An enforcement order dating back to July 2006, against the dumping of waste and a breach in permit conditions, is still pending on MEPA’s desks. According to the latest note issued by MEPA in September 2007, “investigations” on this case are still pending.
The quarry itself is in a legal limbo because an application to renew its permit has been pending since 2005.
The Ta’ Klement quarry in Qala had to substitute the one at Qortin Isopu in Nadur which was restored by inert waste.
A temporary one-year permit for the operation of a hard stone quarry was issued in 1998. In 1999, MEPA refused to grant a permit to extend the quarry by another 18,100 square metres because of the area’s ecological and scenic value.

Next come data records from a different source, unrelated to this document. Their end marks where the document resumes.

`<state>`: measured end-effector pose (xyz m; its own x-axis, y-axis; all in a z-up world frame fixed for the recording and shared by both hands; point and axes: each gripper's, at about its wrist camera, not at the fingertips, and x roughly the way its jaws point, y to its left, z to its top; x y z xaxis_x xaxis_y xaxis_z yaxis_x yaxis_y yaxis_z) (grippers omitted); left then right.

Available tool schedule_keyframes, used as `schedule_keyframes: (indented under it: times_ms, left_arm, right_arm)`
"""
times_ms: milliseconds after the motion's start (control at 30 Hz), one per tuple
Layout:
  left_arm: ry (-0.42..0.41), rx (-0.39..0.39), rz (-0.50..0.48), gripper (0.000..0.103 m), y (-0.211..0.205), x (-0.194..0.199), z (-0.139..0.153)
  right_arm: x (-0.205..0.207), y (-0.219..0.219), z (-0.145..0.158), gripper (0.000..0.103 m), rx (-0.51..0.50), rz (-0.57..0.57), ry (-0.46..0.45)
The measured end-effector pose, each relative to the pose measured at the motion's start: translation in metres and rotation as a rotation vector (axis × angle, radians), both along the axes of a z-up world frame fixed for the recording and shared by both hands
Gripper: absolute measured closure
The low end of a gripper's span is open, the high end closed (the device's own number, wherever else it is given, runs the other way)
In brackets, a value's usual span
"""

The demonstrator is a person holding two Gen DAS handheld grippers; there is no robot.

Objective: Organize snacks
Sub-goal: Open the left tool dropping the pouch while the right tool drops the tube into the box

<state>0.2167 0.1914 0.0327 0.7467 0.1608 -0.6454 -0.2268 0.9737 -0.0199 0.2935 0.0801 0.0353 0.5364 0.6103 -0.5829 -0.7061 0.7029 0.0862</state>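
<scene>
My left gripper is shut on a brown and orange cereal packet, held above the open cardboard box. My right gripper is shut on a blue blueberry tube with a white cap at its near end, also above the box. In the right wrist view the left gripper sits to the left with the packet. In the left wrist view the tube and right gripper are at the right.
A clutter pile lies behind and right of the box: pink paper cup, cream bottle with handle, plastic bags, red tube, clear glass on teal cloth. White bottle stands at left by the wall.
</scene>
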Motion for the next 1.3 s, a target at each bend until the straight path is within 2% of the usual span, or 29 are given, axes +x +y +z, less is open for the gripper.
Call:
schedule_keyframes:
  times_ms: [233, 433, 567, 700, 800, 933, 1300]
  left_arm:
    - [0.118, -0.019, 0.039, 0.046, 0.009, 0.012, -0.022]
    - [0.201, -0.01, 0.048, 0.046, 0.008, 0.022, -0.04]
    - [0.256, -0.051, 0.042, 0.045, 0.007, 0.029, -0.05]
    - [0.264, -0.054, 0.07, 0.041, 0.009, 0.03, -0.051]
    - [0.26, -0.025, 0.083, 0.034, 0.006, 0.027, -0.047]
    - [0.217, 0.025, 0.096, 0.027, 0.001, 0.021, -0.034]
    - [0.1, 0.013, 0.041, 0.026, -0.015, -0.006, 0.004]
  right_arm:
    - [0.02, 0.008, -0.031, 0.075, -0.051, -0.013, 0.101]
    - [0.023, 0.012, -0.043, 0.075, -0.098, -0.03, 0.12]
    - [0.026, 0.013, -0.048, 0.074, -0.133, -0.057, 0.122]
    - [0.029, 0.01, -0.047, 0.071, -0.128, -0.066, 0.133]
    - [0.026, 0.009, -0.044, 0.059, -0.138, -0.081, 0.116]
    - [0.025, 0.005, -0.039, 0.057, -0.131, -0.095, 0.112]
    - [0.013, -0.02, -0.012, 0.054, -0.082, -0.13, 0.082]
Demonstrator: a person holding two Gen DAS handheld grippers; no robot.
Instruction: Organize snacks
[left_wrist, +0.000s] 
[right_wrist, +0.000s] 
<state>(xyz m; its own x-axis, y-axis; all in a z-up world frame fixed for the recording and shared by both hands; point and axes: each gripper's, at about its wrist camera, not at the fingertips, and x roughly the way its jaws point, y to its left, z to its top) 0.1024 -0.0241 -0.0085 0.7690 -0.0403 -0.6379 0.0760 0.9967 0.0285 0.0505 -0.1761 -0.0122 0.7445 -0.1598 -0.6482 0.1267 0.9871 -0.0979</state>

But this decision was overturned in the developers’ favour, after they appealed for reconsideration. The new permit was valid for five years and subject to review every two years. In 2004 MEPA, renewed the permit for another year. But an application to renew the permit in 2005 is still pending.
If approved the Hondoq ir-Rummien project, would create 800,000 cubic metres of excavated rock, which will be stockpiled for re-use in nearby quarries like the one belonging to Road Constructions Ltd in Ta’ Klement.